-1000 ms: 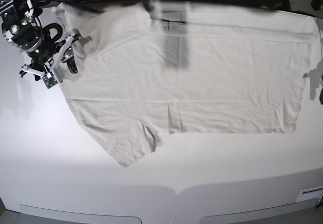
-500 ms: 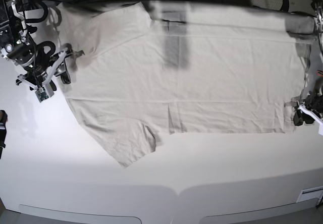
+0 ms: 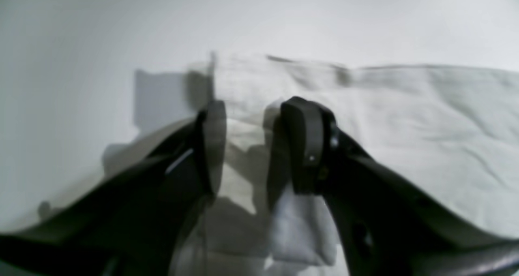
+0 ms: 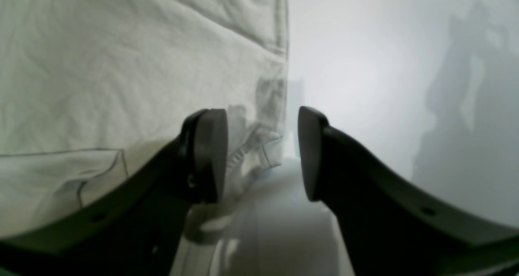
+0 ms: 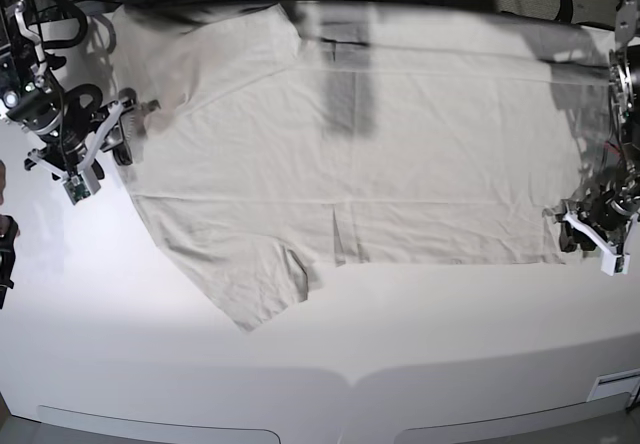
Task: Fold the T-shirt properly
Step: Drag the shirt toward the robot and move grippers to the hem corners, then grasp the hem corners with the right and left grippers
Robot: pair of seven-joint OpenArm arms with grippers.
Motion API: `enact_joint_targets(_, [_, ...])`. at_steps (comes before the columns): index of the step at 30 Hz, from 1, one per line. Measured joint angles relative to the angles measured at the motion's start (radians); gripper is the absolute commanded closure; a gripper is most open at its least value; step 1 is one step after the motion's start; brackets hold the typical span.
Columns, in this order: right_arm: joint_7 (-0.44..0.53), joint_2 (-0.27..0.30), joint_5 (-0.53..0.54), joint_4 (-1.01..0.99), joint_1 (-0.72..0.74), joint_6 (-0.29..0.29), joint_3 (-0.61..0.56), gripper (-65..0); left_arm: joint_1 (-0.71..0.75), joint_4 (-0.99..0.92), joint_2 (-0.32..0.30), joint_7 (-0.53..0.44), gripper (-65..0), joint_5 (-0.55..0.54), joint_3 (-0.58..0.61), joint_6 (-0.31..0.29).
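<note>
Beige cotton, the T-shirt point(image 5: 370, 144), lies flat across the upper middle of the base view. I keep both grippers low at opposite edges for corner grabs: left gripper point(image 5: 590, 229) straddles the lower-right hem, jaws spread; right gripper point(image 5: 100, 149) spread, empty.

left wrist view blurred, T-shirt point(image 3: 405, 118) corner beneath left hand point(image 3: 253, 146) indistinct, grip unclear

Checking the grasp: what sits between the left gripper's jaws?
A fold of the T-shirt at its corner, in the left wrist view; left gripper not visibly clamped.
</note>
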Motion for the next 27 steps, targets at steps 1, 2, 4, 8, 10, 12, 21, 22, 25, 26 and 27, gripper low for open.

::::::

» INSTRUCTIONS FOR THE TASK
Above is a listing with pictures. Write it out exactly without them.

» SOLUTION FOR THIS TASK
-1000 ms: 
-500 ms: 
+0 ms: 
+0 ms: 
+0 ms: 
Task: Fold the T-shirt properly
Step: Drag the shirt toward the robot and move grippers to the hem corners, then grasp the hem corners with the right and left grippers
Robot: pair of seven-joint OpenArm arms with grippers.
Motion API: `enact_joint_targets(_, [_, ...])`. at_steps (comes before the columns): index of the step at 30 Hz, from 1, one per line. Measured joint angles relative to the angles measured at the motion's start (radians); gripper is the absolute commanded closure; a gripper is most open at its least value; step 1 is one step after the motion's start; brackets hold the typical span.
Columns, in this order: right_arm: joint_7 (-0.44..0.53), joint_2 (-0.27..0.30), joint_5 (-0.53..0.54), joint_4 (-1.01..0.99), joint_1 (-0.72..0.74), joint_6 (-0.29..0.29), joint_3 (-0.61..0.56), gripper (-65..0); left_arm: joint_1 (-0.71..0.75), joint_4 (-0.99..0.92), joint_2 (-0.32..0.30), joint_7 (-0.53..0.44), gripper (-65..0), joint_5 (-0.55..0.54), joint_3 (-0.58..0.61), joint_6 (-0.31..0.29).
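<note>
Beige cotton, the T-shirt point(image 5: 370, 144), lies flat across the upper middle of the base view. I keep both grippers low at opposite edges for corner grabs: left gripper point(image 5: 590, 229) straddles the lower-right hem, jaws spread; right gripper point(image 5: 100, 149) spread, empty.

left wrist view blurred, T-shirt point(image 3: 405, 118) corner beneath left hand point(image 3: 253, 146) indistinct, grip unclear

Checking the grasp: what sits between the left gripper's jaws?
A fold of the T-shirt at its corner, in the left wrist view; left gripper not visibly clamped.
</note>
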Motion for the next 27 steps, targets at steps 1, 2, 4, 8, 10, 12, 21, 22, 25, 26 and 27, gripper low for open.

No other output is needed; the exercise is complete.